## [PROBLEM STATEMENT]
Could the listing below be returned exactly, with its pictures left out?

## [DATA EXTRACT]
....................
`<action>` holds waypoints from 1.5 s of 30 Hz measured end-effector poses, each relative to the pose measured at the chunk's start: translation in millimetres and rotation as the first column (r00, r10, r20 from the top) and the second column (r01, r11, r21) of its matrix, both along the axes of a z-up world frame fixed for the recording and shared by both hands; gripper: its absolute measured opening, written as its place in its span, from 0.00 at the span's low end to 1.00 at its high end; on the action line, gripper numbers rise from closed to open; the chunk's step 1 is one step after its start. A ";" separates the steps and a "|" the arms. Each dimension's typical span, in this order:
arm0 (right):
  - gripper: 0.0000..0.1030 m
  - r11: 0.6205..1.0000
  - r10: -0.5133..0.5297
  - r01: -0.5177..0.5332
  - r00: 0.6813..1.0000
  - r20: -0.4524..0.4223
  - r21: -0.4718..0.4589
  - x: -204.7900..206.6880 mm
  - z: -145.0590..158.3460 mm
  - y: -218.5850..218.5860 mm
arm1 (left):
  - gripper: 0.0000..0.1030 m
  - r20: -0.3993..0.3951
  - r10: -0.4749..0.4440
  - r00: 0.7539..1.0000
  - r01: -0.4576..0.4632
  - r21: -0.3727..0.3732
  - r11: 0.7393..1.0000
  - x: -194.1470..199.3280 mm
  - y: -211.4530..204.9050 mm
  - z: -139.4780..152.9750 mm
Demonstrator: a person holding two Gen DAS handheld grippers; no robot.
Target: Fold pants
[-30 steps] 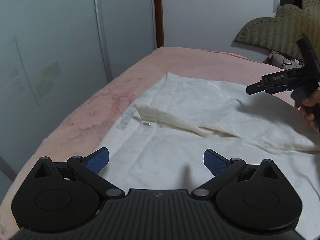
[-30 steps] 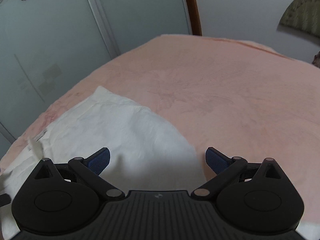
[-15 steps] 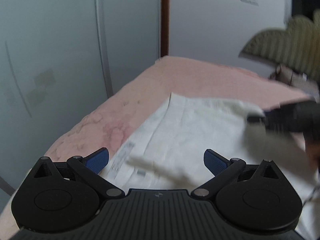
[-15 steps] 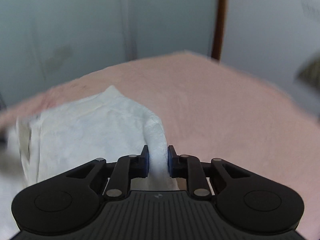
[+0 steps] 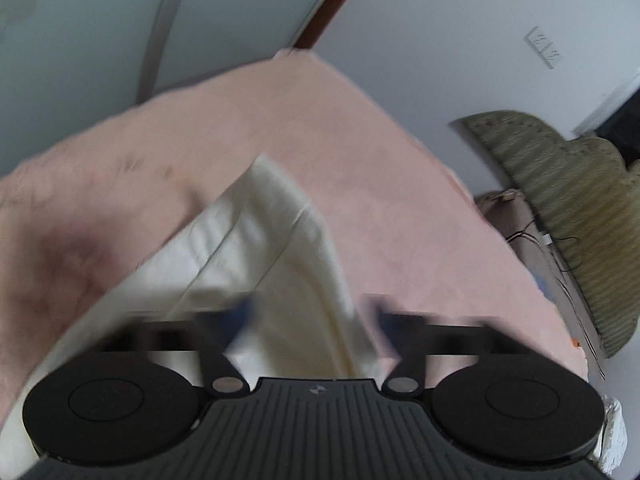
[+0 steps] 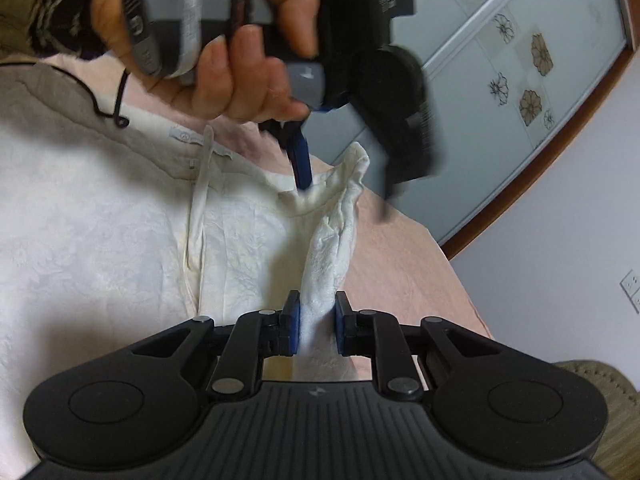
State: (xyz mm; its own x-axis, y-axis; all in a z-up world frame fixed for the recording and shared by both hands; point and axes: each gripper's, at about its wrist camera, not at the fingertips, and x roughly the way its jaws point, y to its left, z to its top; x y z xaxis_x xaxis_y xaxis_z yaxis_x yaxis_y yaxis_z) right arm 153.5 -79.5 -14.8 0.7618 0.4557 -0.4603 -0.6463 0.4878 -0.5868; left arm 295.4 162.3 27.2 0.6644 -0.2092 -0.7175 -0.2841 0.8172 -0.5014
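White pants (image 6: 100, 232) lie on a pink bed (image 6: 400, 264). My right gripper (image 6: 316, 322) is shut on a bunched fold of the pants and holds it up. My left gripper shows in the right wrist view (image 6: 344, 188), held by a hand, with its fingers part open astride the raised pants edge. In the left wrist view the left gripper (image 5: 312, 316) is motion-blurred, its jaws still apart with white pants cloth (image 5: 256, 240) between them.
The pink bed (image 5: 360, 152) runs back to a white wall and frosted sliding wardrobe doors (image 6: 520, 80). An olive scalloped headboard (image 5: 568, 208) stands at the right, with cables beside it. A drawstring (image 6: 198, 200) lies across the pants.
My right gripper stayed shut on the pants fold, lifted it and swung toward the left gripper. My left gripper moved onto the pants edge and its jaws are narrowing.
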 end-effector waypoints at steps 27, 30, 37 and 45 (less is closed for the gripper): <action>0.11 0.996 0.083 -0.077 0.988 -0.130 0.047 -204.7 -28.1 26.5 | 0.07 0.095 -0.095 0.991 0.073 0.208 0.975 -288.4 -3.8 -19.1; 0.11 0.997 0.061 -0.054 0.987 -0.148 0.052 -207.8 -36.9 31.8 | 0.09 0.091 -0.097 0.991 0.071 0.258 0.964 -291.0 -8.4 -25.2; 0.12 0.991 0.008 0.020 0.977 -0.212 0.131 -206.3 -38.7 31.0 | 0.11 0.092 -0.075 0.993 0.045 0.297 0.954 -297.4 -9.4 -30.5; 0.15 0.966 0.000 0.083 0.947 -0.320 0.245 -197.0 -35.2 24.0 | 0.17 0.121 -0.065 0.991 0.003 0.452 0.892 -299.1 -25.8 -32.3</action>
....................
## [TASK OUTPUT]
`<action>` holds waypoints from 1.5 s of 30 Hz measured end-effector poses, each relative to the pose measured at the chunk's start: translation in millimetres and rotation as the first column (r00, r10, r20 from the top) and the second column (r01, r11, r21) of its matrix, both along the axes of a z-up world frame fixed for the recording and shared by both hands; gripper: its absolute measured opening, written as its place in its span, from 0.00 at the span's low end to 1.00 at its high end; on the action line, gripper numbers rise from closed to open; the chunk's step 1 is one step after its start. A ";" separates the steps and a "|" the arms. Each dimension's typical span, in this order:
arm0 (right):
  - gripper: 0.0000..0.1030 m
  - r11: 0.6205..1.0000
  - r10: -0.5133..0.5297
  - r01: -0.5177..0.5332
  - r00: 0.6813..1.0000
  - r20: -0.4524..0.4223
  - r21: -0.4718..0.4589
  - x: -204.7900..206.6880 mm
  - z: -145.0590..158.3460 mm
  - y: -218.5850..218.5860 mm
arm1 (left):
  - gripper: 0.0000..0.1030 m
  - r20: -0.3993..0.3951
  - r10: -0.4749..0.4440
  - r00: 0.7539..1.0000
  - r01: -0.4576..0.4632
  - r21: -0.3727..0.3732
  - r11: 0.7393..1.0000
  - x: -194.1470..199.3280 mm
  - y: -211.4530..204.9050 mm
  - z: -139.4780..152.9750 mm
Demonstrator: a person holding two Gen DAS handheld grippers; no robot.
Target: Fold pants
[-30 steps] 
[-30 steps] 
[-15 steps] 
[-15 steps] 
[+0 steps] 
[+0 steps] 
State: (xyz mm; its own x-axis, y-axis; all in a z-up world frame fixed for the recording and shared by both hands; point and axes: each gripper's, at about its wrist camera, not at the fingertips, and x roughly the way its jaws point, y to its left, z to its top; x y z xaxis_x xaxis_y xaxis_z yaxis_x yaxis_y yaxis_z) right arm 153.5 -79.5 -14.8 0.7618 0.4557 -0.4603 -0.6463 0.4878 -0.5868; left arm 295.4 162.3 27.2 0.6644 -0.2092 -0.7175 -0.2841 0.8172 -0.5014
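White pants (image 6: 100, 232) lie on a pink bed (image 6: 400, 264). My right gripper (image 6: 316, 322) is shut on a bunched fold of the pants and holds it up. My left gripper shows in the right wrist view (image 6: 344, 188), held by a hand, with its fingers part open astride the raised pants edge. In the left wrist view the left gripper (image 5: 312, 316) is motion-blurred, its jaws still apart with white pants cloth (image 5: 256, 240) between them.
The pink bed (image 5: 360, 152) runs back to a white wall and frosted sliding wardrobe doors (image 6: 520, 80). An olive scalloped headboard (image 5: 568, 208) stands at the right, with cables beside it. A drawstring (image 6: 198, 200) lies across the pants.
My right gripper stayed shut on the pants fold, lifted it and swung toward the left gripper. My left gripper moved onto the pants edge and its jaws are narrowing.
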 end-effector waypoints at steps 27, 30, 37 and 45 (less is closed for the gripper): <action>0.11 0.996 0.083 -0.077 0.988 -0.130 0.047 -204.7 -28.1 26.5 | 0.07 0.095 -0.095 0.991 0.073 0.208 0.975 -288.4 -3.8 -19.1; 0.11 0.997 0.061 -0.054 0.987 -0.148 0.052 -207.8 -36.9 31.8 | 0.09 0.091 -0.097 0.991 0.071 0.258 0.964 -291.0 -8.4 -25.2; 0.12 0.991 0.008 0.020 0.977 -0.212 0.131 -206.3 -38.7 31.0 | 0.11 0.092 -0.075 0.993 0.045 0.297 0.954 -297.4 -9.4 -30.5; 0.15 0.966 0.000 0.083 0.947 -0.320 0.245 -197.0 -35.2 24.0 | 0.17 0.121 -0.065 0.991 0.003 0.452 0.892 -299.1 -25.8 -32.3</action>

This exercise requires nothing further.